If sum of n natural number is 20 then what is their max. product?

Question

If sum of n natural number is 20 then what is their max. product ?

Answer 1

There are two ways of interpreting this question. The first is "what is the maximum possible product for a (finite) sequence of natural numbers whose sum is 20". The second is "Fix the natural number $n$. What is the maximum possible product for a sequence of $n$ natural numbers whose sum is $n$".

I assumed the first interpretation was correct. In which case the answer is as follows:

$2n\le n^2$ for $n\ge 2$ and $2n+1<n(n+1)$ for $n\ge 2$. So we do not need to use any number bigger than 3 to get the maximum value. Clearly there is no benefit in using 1s. We have $3^2>2^3$, so it is better to use 3s rather than 2s. The largest number available is six 3s which takes us up to 18. Hence the maximum is $2\cdot3^6=1458$.

However, others claim that the second interpretation is correct. So I will deal briefly with that. For any natural number $k$ we have $k(k+2)<(k+1)^2$, so the maximising sequence cannot have two numbers with a difference of two or more. Clearly we must have $n$ in the range $1-20$ of it is not possible to satisfy the condition that the numbers sum to 20. Call $M_n$ the maximum product for $n$ numbers.

So for $n=1$ we have $M_1=20$. We have $M_2=100$ with solution $10,10$. $M_3=294$ with solution $6,7,7$. $M_4=625$ with solution $5,5,5,5$. $M_5=1024$ with solution $4,4,4,4,4$. $M_6=1296$ with solution $3,3,3,3,4,4$. $M_7=1458$ with solution $3,3,3,3,3,3,2$. $M_8=1296$ with solution $3,3,3,3,2,2,2,2$. $M_9=1152$ with solution $3,3,2,2,2,2,2,2,2$. $M_{10}=1024$ with solution all 2s. $M_{11}=512,M_{12}=256,M_{13}=128,M_{14}=64,M_{15}=32$, $M_{16}=16,M_{17}=8,M_{18}=4$ ,$M_{19}=2,M_{20}=1$ with a mix of 1s and 2s.

Answer 2

HINT:

• $2+2+2=3+3$
• $2\times2\times2<3\times3$

So in order to maximize the product, use as many $3$s as possible.

Answer 3

Let $s=20$ denote the given sum.

As almagest noted, $k(k+2)\lt(k+1)^2$ shows that the factors can differ by at most $1$. Thus there must be $j$ factors of $\left\lceil\frac sn\right\rceil$ and $n-j$ factors of $\left\lfloor\frac sn\right\rfloor$, with $j$ determined by

$$j\left\lceil\frac sn\right\rceil+(n-j)\left\lfloor\frac sn\right\rfloor=s$$

and thus

\begin{align} j&=\frac{s-n\left\lfloor\frac sn\right\rfloor}{\left\lceil\frac sn\right\rceil-\left\lfloor\frac sn\right\rfloor}=s-n\left\lfloor\frac sn\right\rfloor=n\left(\frac sn-\left\lfloor\frac sn\right\rfloor\right)=n\left\{\frac sn\right\}=s\bmod n\;, \end{align}

where $\{x\}$ is the fractional part of $x$. Thus, the solution has $s\bmod n$ factors of $\left\lceil\frac sn\right\rceil$ and $n-(s\bmod n)$ factors of $\left\lfloor\frac sn\right\rfloor$.

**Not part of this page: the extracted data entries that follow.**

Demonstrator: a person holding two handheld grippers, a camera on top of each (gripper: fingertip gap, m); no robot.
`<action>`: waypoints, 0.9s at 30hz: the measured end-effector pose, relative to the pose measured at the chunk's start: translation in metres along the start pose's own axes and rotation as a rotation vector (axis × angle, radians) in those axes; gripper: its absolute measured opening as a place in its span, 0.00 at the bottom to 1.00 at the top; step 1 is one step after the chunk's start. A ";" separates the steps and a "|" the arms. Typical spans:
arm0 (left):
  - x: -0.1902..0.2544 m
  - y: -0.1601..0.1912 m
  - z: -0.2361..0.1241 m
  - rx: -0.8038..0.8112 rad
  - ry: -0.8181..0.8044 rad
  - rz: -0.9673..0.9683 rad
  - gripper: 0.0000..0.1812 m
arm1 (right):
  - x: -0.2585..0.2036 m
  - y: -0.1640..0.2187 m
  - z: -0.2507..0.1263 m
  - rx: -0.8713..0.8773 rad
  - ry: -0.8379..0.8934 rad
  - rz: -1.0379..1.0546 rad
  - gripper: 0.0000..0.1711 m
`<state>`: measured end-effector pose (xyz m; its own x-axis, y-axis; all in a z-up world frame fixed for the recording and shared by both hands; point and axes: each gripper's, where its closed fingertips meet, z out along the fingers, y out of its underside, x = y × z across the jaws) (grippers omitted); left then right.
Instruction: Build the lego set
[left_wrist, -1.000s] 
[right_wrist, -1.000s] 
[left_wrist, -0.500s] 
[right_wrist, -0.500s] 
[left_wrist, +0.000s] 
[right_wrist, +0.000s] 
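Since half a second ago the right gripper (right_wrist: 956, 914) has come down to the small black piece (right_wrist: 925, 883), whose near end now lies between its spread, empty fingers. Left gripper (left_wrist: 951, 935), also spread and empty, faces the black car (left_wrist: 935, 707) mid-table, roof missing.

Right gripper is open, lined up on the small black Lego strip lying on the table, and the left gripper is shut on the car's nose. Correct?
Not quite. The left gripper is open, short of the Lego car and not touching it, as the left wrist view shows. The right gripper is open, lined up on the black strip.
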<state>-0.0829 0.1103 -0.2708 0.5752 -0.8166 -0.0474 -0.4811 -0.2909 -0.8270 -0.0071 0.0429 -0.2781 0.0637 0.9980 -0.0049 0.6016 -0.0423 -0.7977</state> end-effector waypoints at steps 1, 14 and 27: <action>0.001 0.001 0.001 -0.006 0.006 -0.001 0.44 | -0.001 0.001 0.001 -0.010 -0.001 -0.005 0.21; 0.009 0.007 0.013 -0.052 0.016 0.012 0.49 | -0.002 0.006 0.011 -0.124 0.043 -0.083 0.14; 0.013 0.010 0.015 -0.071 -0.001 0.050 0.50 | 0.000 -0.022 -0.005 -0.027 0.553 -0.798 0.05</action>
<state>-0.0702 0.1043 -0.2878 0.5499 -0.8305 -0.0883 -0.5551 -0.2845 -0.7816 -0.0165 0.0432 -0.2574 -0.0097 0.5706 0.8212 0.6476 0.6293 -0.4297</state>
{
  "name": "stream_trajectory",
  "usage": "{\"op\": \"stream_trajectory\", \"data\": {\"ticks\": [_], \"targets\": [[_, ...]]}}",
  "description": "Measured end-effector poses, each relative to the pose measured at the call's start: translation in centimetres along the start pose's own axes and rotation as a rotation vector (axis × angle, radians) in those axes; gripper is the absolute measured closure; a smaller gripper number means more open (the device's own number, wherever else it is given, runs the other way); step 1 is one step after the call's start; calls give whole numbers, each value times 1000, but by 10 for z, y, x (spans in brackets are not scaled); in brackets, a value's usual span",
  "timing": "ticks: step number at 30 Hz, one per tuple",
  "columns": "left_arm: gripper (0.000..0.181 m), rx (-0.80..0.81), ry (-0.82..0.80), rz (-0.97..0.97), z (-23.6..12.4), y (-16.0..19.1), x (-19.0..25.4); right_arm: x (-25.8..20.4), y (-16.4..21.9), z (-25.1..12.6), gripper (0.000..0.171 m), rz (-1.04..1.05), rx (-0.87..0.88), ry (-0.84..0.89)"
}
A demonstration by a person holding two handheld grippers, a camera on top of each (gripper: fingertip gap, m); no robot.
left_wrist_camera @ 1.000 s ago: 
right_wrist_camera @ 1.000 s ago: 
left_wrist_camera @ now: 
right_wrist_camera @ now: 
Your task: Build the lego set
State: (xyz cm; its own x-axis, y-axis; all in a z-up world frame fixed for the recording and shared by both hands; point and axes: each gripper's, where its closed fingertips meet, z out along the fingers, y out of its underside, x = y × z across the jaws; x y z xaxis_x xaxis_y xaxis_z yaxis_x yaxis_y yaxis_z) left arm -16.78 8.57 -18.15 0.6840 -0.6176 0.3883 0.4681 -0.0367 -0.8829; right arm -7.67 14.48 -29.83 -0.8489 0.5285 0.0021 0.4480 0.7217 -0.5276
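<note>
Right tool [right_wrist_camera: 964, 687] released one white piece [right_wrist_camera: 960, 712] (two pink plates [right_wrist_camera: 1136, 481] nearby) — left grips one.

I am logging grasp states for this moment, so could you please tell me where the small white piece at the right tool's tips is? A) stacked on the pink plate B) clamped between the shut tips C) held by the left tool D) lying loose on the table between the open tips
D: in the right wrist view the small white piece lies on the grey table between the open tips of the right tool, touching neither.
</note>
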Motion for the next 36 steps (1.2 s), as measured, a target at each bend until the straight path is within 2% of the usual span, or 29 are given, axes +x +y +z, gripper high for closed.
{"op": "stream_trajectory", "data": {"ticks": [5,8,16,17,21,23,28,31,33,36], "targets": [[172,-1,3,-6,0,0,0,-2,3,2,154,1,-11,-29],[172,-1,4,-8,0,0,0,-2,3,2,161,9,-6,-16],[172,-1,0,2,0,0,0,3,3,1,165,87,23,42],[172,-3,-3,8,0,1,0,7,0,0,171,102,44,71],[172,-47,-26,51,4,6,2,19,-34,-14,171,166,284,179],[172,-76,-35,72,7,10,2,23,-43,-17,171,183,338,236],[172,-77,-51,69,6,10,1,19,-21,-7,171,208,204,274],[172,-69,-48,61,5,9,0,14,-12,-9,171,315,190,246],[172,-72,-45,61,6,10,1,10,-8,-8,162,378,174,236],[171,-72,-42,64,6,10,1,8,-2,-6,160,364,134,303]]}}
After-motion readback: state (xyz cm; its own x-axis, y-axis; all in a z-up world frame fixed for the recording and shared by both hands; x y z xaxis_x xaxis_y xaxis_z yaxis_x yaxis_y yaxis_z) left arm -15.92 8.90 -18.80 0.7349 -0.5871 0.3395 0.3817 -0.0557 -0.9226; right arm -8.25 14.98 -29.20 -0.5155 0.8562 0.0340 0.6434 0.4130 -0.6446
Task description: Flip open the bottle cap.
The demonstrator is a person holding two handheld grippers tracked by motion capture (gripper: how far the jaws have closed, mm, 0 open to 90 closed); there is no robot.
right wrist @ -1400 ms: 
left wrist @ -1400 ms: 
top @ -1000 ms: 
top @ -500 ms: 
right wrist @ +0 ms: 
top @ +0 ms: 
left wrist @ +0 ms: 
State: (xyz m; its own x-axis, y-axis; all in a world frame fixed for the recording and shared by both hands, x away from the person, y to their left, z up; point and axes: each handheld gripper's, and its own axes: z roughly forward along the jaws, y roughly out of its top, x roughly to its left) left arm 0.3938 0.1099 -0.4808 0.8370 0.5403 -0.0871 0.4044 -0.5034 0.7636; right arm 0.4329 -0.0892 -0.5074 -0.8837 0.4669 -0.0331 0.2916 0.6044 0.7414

As shown here (and apparently also in almagest's answer, though I don't understand the argument there), if the intent was to maximise this over all $n$, the optimal case has only factors of $2$ and $3$, so it has either $\left\lfloor\frac sn\right\rfloor=2$, or $\frac sn=3$, and since $3^2\gt2^3$, among these cases it's the one with lowest $n$, which is $n=\left\lceil\frac s3\right\rceil$, and the product is

$$ 3^{s\bmod\left\lceil\frac s3\right\rceil}2^{\left\lceil\frac s3\right\rceil-s\bmod\left\lceil\frac s3\right\rceil}=2^{\left\lceil\frac s3\right\rceil}\left(\frac32\right)^{s\bmod\left\lceil\frac s3\right\rceil}=3^{\left\lceil\frac s3\right\rceil}\left(\frac23\right)^{(-s)\bmod 3}\;. $$

In the present case, for $s=20$, the optimal $n$ is $7$ and the maximal product is

$$3^{\left\lceil\frac{20}3\right\rceil}\left(\frac23\right)^{(-20)\bmod 3}=2\cdot3^6=1458\;.$$